I think our thoughts, words and deeds are all aspects of the energy we put forth into the cosmos. All that I am or ever will be is encapsulated in those three things, and maybe that is the composition of my soul….my thoughts, words and deeds–touched by a divine spark. Yeah, yeah, maybe it’s heresy, but it makes sense to me.
Changing the way you think can change the way you act. Being mindful of your words will keep you careful in your thoughts. It’s a great circle, each portion having small value except that, taken with the other parts, it makes a powerful whole.
It’s a theme that draws a strong connective thread through cultures, time, distance and duty. Think about the old saying, “Be careful what you wish for.
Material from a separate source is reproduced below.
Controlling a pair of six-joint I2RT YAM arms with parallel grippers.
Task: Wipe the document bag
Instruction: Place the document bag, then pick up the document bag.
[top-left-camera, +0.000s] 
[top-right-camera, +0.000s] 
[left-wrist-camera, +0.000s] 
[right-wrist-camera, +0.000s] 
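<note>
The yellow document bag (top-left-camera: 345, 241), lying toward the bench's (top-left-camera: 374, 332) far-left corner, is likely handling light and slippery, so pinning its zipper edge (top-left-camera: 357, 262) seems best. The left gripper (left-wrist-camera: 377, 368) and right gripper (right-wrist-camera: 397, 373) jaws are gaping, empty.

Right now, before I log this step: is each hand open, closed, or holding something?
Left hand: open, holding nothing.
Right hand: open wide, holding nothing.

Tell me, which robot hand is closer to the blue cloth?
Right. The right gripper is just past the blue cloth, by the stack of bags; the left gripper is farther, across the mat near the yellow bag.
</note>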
You may get it.” Other variations of that same idea include fickle fate, tempting God, tempting fate, and so on. Reveal your fears and the gods will enjoy testing those very fears. Boast too much and the gods don’t like it. They will find a way to humble you.
What does it all mean? We all get our lifetimes to figure it out. I’m a long way off from achieving wisdom, but I’m starting to get an inkling:
Speak carefully. Speak well.
Act carefully. Act well.
Think carefully. Think well.
I’m learning to do it. I make a new resolution to be better at it every day. I tell myself I will keep my rapier wit within the bounds of kindness. I will put my fears aside and choose to be braver. I will NOT reveal my fears to the universe, as my fears are already strong enough and require no additional power. I will trust my faith more, question my heart less, remember that my words can be weapons, and be sure to keep the gentleness in my hands, and in my face. I will put forth into the cosmos the positive, pleasant, joyful energy which I hope to receive.